#### ASSIGNED TASK:
Repeat the entries word for word. Leave nothing out.

#### Extracted records:
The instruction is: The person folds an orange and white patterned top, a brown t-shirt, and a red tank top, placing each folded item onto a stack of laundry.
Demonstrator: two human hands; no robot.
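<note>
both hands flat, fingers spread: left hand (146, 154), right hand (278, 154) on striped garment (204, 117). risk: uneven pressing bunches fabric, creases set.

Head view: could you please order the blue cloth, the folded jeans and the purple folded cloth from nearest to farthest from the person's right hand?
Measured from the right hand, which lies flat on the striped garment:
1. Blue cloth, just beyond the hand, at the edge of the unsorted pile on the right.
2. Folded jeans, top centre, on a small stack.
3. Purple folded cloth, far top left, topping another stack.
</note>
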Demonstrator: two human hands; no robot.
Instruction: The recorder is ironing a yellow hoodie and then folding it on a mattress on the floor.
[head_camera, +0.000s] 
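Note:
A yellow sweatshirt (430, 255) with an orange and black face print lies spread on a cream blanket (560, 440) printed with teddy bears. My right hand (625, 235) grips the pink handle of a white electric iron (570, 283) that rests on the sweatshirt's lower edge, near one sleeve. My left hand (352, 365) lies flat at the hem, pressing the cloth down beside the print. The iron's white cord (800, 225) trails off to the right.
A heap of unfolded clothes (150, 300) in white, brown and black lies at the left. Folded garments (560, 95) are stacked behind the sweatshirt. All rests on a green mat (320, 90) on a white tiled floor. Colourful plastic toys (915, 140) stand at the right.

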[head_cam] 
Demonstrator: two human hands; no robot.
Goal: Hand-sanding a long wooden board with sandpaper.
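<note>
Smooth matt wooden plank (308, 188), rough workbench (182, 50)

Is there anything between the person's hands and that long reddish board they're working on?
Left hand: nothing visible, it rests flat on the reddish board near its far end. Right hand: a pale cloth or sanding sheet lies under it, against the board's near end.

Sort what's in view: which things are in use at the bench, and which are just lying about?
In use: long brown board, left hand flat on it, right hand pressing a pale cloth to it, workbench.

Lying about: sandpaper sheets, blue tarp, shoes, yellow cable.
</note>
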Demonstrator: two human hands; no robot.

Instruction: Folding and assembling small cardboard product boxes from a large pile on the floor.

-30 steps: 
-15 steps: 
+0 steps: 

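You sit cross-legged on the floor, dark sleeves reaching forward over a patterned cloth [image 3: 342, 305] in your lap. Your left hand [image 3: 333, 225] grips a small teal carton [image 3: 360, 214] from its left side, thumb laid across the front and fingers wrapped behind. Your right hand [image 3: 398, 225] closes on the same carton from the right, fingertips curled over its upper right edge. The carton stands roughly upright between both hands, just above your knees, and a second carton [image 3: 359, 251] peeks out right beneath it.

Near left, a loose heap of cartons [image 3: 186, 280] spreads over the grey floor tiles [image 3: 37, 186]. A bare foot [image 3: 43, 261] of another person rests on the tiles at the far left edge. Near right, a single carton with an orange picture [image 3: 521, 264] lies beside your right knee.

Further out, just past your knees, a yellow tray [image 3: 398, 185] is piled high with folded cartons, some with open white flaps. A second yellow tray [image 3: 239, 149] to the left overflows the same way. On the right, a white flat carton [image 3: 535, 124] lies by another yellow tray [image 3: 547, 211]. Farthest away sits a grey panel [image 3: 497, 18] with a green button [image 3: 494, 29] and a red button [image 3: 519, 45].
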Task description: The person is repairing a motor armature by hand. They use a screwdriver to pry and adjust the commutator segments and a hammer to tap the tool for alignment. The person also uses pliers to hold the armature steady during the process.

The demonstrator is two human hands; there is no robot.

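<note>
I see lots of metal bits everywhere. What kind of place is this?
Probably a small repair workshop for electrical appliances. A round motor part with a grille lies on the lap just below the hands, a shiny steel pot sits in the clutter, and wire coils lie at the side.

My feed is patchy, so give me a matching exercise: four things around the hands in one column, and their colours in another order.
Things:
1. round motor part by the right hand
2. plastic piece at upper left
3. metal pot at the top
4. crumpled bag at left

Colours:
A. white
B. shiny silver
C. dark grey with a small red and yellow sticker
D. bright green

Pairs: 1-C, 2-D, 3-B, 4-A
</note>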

#### REPLY TO THE TASK:
The instruction is: The person folds an orange and white patterned top, a brown t-shirt, and a red tank top, placing each folded item onto a stack of laundry.
Demonstrator: two human hands; no robot.
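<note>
both hands flat, fingers spread: left hand (146, 154), right hand (278, 154) on striped garment (204, 117). risk: uneven pressing bunches fabric, creases set.

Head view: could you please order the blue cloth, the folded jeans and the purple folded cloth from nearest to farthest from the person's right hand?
Measured from the right hand, which lies flat on the striped garment:
1. Blue cloth, just beyond the hand, at the edge of the unsorted pile on the right.
2. Folded jeans, top centre, on a small stack.
3. Purple folded cloth, far top left, topping another stack.
</note>
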Demonstrator: two human hands; no robot.
Instruction: The recorder is ironing a yellow hoodie and then folding it on a mattress on the floor.
[head_camera, +0.000s] 
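Note:
A yellow sweatshirt (430, 255) with an orange and black face print lies spread on a cream blanket (560, 440) printed with teddy bears. My right hand (625, 235) grips the pink handle of a white electric iron (570, 283) that rests on the sweatshirt's lower edge, near one sleeve. My left hand (352, 365) lies flat at the hem, pressing the cloth down beside the print. The iron's white cord (800, 225) trails off to the right.
A heap of unfolded clothes (150, 300) in white, brown and black lies at the left. Folded garments (560, 95) are stacked behind the sweatshirt. All rests on a green mat (320, 90) on a white tiled floor. Colourful plastic toys (915, 140) stand at the right.
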
[head_cam] 
Demonstrator: two human hands; no robot.
Goal: Hand-sanding a long wooden board with sandpaper.
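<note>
Smooth matt wooden plank (308, 188), rough workbench (182, 50)

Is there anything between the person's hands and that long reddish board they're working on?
Left hand: nothing visible, it rests flat on the reddish board near its far end. Right hand: a pale cloth or sanding sheet lies under it, against the board's near end.

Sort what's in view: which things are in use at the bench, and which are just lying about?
In use: long brown board, left hand flat on it, right hand pressing a pale cloth to it, workbench.

Lying about: sandpaper sheets, blue tarp, shoes, yellow cable.
</note>
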Demonstrator: two human hands; no robot.

Instruction: Folding and assembling small cardboard product boxes from a large pile on the floor.

-30 steps: 
-15 steps: 
+0 steps: 

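You sit cross-legged on the floor, dark sleeves reaching forward over a patterned cloth [image 3: 342, 305] in your lap. Your left hand [image 3: 333, 225] grips a small teal carton [image 3: 360, 214] from its left side, thumb laid across the front and fingers wrapped behind. Your right hand [image 3: 398, 225] closes on the same carton from the right, fingertips curled over its upper right edge. The carton stands roughly upright between both hands, just above your knees, and a second carton [image 3: 359, 251] peeks out right beneath it.

Near left, a loose heap of cartons [image 3: 186, 280] spreads over the grey floor tiles [image 3: 37, 186]. A bare foot [image 3: 43, 261] of another person rests on the tiles at the far left edge. Near right, a single carton with an orange picture [image 3: 521, 264] lies beside your right knee.

Further out, just past your knees, a yellow tray [image 3: 398, 185] is piled high with folded cartons, some with open white flaps. A second yellow tray [image 3: 239, 149] to the left overflows the same way. On the right, a white flat carton [image 3: 535, 124] lies by another yellow tray [image 3: 547, 211]. Farthest away sits a grey panel [image 3: 497, 18] with a green button [image 3: 494, 29] and a red button [image 3: 519, 45].
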Task description: The person is repairing a motor armature by hand. They use a screwdriver to pry and adjust the commutator segments and a hammer to tap the tool for alignment. The person also uses pliers to hold the armature steady during the process.

The demonstrator is two human hands; there is no robot.

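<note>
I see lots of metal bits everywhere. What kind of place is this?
Probably a small repair workshop for electrical appliances. A round motor part with a grille lies on the lap just below the hands, a shiny steel pot sits in the clutter, and wire coils lie at the side.

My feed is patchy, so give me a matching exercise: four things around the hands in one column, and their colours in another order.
Things:
1. round motor part by the right hand
2. plastic piece at upper left
3. metal pot at the top
4. crumpled bag at left

Colours:
A. white
B. shiny silver
C. dark grey with a small red and yellow sticker
D. bright green

Pairs: 1-C, 2-D, 3-B, 4-A
</note>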

No further work is required for this exercise.